Exercise - All of the data should be copied exactly, with the pictures left out.

Recorded data -
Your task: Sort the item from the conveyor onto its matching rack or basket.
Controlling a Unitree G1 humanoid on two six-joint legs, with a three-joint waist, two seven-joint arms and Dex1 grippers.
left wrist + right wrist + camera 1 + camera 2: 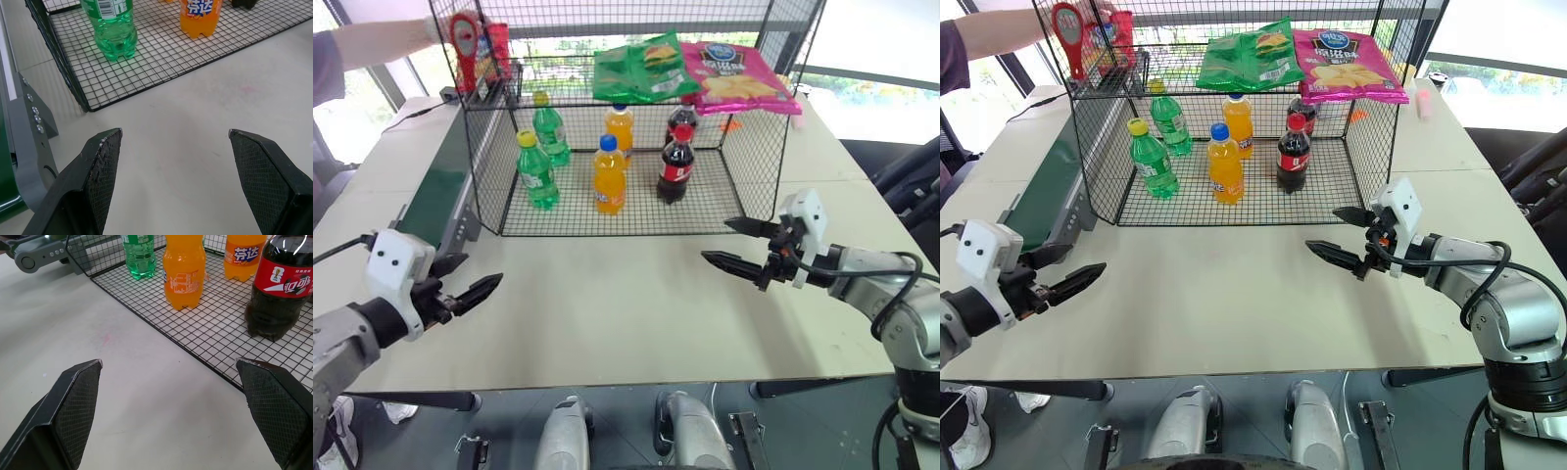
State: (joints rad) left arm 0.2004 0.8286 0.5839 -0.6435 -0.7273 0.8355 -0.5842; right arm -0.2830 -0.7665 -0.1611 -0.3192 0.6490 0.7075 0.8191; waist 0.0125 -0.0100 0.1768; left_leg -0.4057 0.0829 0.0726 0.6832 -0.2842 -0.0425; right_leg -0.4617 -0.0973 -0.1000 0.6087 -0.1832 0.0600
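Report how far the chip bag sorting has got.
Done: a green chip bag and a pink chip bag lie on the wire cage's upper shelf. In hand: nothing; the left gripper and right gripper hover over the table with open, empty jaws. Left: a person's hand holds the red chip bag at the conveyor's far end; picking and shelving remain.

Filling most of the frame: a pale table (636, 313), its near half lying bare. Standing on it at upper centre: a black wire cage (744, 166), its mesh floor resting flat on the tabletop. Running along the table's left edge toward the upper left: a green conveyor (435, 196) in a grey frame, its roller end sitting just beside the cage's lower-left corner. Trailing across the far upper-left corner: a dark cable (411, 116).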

Solution to this problem -
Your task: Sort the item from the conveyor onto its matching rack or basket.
Controlling a Unitree G1 humanoid on two six-joint legs, with a three-joint waist, two seven-joint arms and Dex1 grippers.
left wrist + right wrist + camera 1 + camera 2: 
State: (joints rad) left arm 0.2004 0.8286 0.5839 -0.6435 -0.7273 0.8355 -0.5842; right arm -0.2830 -0.7665 -0.1611 -0.3192 0.6490 0.7075 0.8191; waist 0.0125 -0.0100 0.1768; left_leg -0.4057 0.0829 0.0726 0.6832 -0.2842 -0.0425; right_leg -0.4617 -0.0973 -0.1000 0.6087 -0.1832 0.0600
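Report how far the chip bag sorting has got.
Done: a green chip bag and a pink chip bag lie on the wire cage's upper shelf. In hand: nothing; the left gripper and right gripper hover over the table with open, empty jaws. Left: a person's hand holds the red chip bag at the conveyor's far end; picking and shelving remain.

Filling most of the frame: a pale table (636, 313), its near half lying bare. Standing on it at upper centre: a black wire cage (744, 166), its mesh floor resting flat on the tabletop. Running along the table's left edge toward the upper left: a green conveyor (435, 196) in a grey frame, its roller end sitting just beside the cage's lower-left corner. Trailing across the far upper-left corner: a dark cable (411, 116).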

Besides this answer, the exercise requires nothing else.